PLATTSBURGH — By ASHLEIGH LIVINGSTON
It's been said that time heals all wounds; Nora Montanaro isn't convinced of that, but she is sure that out of bad must come good.
For Nora, her husband, Albert "Al" R. Montanaro Jr., and their three sons, the bad began on Monday, Jan. 16, 2006.
That day, while many Americans celebrated Martin Luther King Jr. Day, a vehicle struck and killed Nora and Al's eldest son, Albert R. Montanaro III, while he was jogging in the grass along Route 373 in Port Kent near the Montanaro's Ausable Chasm home.
"When most people think of MLK Day, they think of King's famous 'I have a dream' speech," Nora said in an email to the Press-Republican. "MLK Day was when all our dreams ended."
Twenty-year-old Albert had recently placed 19th in the state on the New York State Trooper test and was jogging that day to prepare his body to be a law-enforcement officer.

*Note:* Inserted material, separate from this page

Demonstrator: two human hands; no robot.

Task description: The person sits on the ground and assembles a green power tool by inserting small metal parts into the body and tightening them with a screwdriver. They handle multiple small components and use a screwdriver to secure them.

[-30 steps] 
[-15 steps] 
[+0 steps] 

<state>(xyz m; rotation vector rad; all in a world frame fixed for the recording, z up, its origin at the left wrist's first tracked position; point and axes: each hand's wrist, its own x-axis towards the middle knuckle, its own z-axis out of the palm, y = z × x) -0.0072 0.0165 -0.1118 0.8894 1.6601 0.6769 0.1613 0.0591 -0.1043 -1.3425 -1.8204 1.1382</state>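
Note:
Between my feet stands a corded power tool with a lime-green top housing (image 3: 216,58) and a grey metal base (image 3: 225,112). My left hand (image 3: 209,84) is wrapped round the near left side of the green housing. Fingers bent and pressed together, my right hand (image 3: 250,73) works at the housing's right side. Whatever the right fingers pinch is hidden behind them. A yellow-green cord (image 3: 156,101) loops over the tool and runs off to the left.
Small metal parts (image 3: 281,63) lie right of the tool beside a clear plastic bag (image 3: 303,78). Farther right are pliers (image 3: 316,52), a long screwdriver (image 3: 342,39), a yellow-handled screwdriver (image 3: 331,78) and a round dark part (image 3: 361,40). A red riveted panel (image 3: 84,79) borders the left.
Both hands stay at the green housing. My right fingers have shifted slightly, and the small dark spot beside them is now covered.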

The driver of the vehicle that struck Albert, Steven R. Baker, was determined by police to have been drunk behind the wheel at the time of the collision.
Baker eventually pleaded guilty to second-degree manslaughter for his involvement in Albert's death but not before being convicted of the same crime at trial and winning an appeal granting him a second trial.
Baker waived his right to the new trial when he pleaded guilty to the charge against him, and he was sentenced to 2 ⅓ to 7 years in state prison.
But the Montanaros found little comfort in the punishment of their son's killer. They had hoped Baker would be charged with murder in Albert's death and found his prison sentence to be inappropriately short.
In addition to the immense emotional blow to the Montanaro family, Albert's death and the legal proceedings surrounding it took a great toll on Al's physical health, Nora said.